Querying Traces

While the span query language operates on individual spans and logs, trace queries allow you to select entire traces based on the spans, logs, and events they contain. This is useful for finding traces that match complex criteria across multiple services and operations.

For example, you can find all traces that contain a slow database query, have an error in a specific service, or involve a particular combination of microservices.

Querying Traces UI

Query Structure

A trace query consists of multiple rows, where each row targets a different part of the trace. The first row is always the root row, and subsequent rows define conditions on child spans, logs, or events.

text

root: <query for the root span>
<system> as <alias>: <query for matching spans>

Each row accepts the full span query language including filters, aggregations, and groupings. A typical root row query looks like:

text

root: perMin(count()) | quantiles(_dur_ms) | group by _group_id

Component	Description
`root`	Selects the root span of the trace. Use `<empty>` to match all root spans.
`<system>`	A span system like `db:postgresql`, `rpc:all`, or `log:error`.
`as <alias>`	An optional alias for readability.
`<query>`	Full query with where, group by, and aggregate clauses.

Filtering by System

Each non-root row targets spans belonging to a specific system. You can use exact systems or wildcard systems with :all:

System	Matches
`db:postgresql`	PostgreSQL database spans only
`db:mysql`	MySQL database spans only
`db:all`	All database spans (PostgreSQL, MySQL, etc)
`rpc:grpc`	gRPC spans only
`rpc:all`	All RPC spans
`http:service1`	HTTP spans for `service1`
`httpserver:all`	All HTTP server spans
`messaging:kafka`	Kafka messaging spans only
`messaging:all`	All messaging spans
`log:error`	Error-level logs
`log:warn`	Warning-level logs

Examples

Traces with the Number of Database Queries

Return traces along with how many database queries each trace contains:

text

root: perMin(count()) | quantiles(_dur_ms) | _error_rate | group by _group_id
db:all as db: count()

Traces with Multiple Database Queries

Find traces that contain at least 2 PostgreSQL queries:

text

root: perMin(count()) | quantiles(_dur_ms) | _error_rate | group by _group_id
db:postgresql as pg: having count() >= 2

This is useful for identifying N+1 query problems or traces with excessive database calls.

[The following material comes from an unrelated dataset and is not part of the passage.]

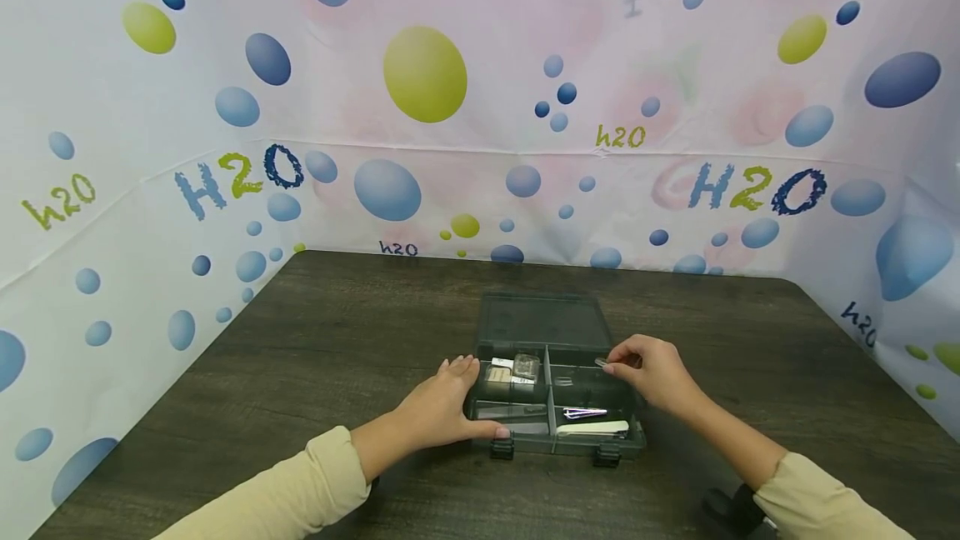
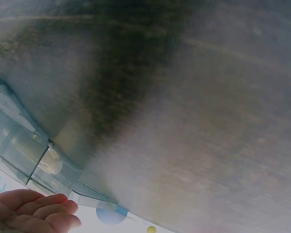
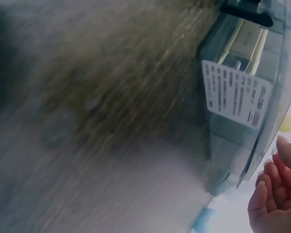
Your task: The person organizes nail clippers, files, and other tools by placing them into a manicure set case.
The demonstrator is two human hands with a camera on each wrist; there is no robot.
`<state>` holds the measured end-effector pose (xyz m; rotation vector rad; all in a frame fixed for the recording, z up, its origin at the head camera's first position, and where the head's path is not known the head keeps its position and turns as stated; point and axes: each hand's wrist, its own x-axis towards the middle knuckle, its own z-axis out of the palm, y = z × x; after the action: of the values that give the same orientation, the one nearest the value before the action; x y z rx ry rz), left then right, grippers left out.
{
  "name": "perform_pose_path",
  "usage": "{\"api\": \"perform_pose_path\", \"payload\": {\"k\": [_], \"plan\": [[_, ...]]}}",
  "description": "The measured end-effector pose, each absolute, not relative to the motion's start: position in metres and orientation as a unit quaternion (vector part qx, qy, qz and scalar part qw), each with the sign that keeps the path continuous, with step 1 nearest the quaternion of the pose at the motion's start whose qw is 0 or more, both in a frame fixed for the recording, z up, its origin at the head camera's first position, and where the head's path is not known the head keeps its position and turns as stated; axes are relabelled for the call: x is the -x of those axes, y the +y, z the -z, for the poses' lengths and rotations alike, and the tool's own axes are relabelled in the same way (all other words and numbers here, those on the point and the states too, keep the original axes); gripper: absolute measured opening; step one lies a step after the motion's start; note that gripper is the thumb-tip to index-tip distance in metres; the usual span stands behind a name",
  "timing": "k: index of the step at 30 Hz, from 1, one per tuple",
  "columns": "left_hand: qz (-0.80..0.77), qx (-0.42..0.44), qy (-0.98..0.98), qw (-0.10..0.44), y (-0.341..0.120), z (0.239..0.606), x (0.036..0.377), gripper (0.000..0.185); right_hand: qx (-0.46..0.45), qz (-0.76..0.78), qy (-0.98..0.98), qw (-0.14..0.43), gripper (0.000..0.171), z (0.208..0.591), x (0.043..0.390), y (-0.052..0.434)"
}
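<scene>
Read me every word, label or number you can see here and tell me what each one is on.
"H2O": large, on the printed backdrop, also at top centre and at right.
"h2o": small, on the same backdrop, at left, centre and low near the table.
White label on the side of the clear compartment box: rows of print, too blurred to read.
Items inside the box: no readable text.

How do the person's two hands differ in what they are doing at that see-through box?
The left hand lies with straight fingers against the left side of the box, holding nothing. The right hand has curled fingers and pinches a small clear item above the box's back right compartment. The left hand sits low on the table; the right is raised over the box rim. Both come from cream sleeves.
</scene>
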<state>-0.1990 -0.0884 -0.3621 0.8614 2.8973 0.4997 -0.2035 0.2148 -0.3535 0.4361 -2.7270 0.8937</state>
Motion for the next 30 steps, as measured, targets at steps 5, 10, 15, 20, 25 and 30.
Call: {"api": "perform_pose_path", "payload": {"k": [5,10,15,20,25,30], "plan": [[-0.165,-0.282,0.945,0.036,-0.088,0.362,0.198,0.098,-0.164,-0.301,-0.933,0.107,0.004,0.356,0.209,0.209],[-0.167,-0.283,0.944,0.034,-0.088,0.363,0.198,0.098,-0.178,-0.29,-0.935,0.102,0.004,0.359,0.211,0.203],[-0.171,-0.281,0.944,0.036,-0.087,0.364,0.198,0.098,-0.18,-0.281,-0.937,0.101,0.004,0.36,0.212,0.2],[-0.172,-0.278,0.944,0.039,-0.086,0.363,0.198,0.098,-0.176,-0.274,-0.94,0.1,0.004,0.36,0.211,0.201],[-0.172,-0.278,0.944,0.038,-0.086,0.363,0.197,0.098,-0.176,-0.272,-0.938,0.122,0.003,0.361,0.21,0.203],[-0.172,-0.276,0.945,0.037,-0.087,0.364,0.197,0.098,-0.178,-0.272,-0.93,0.171,0.005,0.36,0.208,0.206]]}}
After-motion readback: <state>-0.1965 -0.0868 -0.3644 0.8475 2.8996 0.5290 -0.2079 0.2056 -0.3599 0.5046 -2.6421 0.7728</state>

Traces with Slow Service Calls

Find traces where a specific service takes longer than 1 second to respond:

text

root: perMin(count()) | quantiles(_dur_ms) | _error_rate | group by _group_id
rpc:all as rpc: where service_name = "foo" | where _kind = "server" | where _dur_ms >= 1000

Traces with Error Logs

Find traces that contain error logs mentioning "timeout":

text

root: perMin(count()) | quantiles(_dur_ms) | _error_rate | group by _group_id
log:error as err: _display_name contains "timeout"

Traces with Errors in a Specific Service

Find traces where a particular service returned an error:

text

root: perMin(count()) | quantiles(_dur_ms) | _error_rate | group by _group_id
rpc:all as rpc: where service_name = "payment-service" | where _status_code = "error"

Traces with Slow Root Spans

Find traces where the root span exceeds 5 seconds:

text

root: where _dur_ms >= 5000

Combining Multiple Conditions

Find traces that are slow and contain database errors:

text

root: where _dur_ms >= 3000
db:all as db: where _status_code = "error"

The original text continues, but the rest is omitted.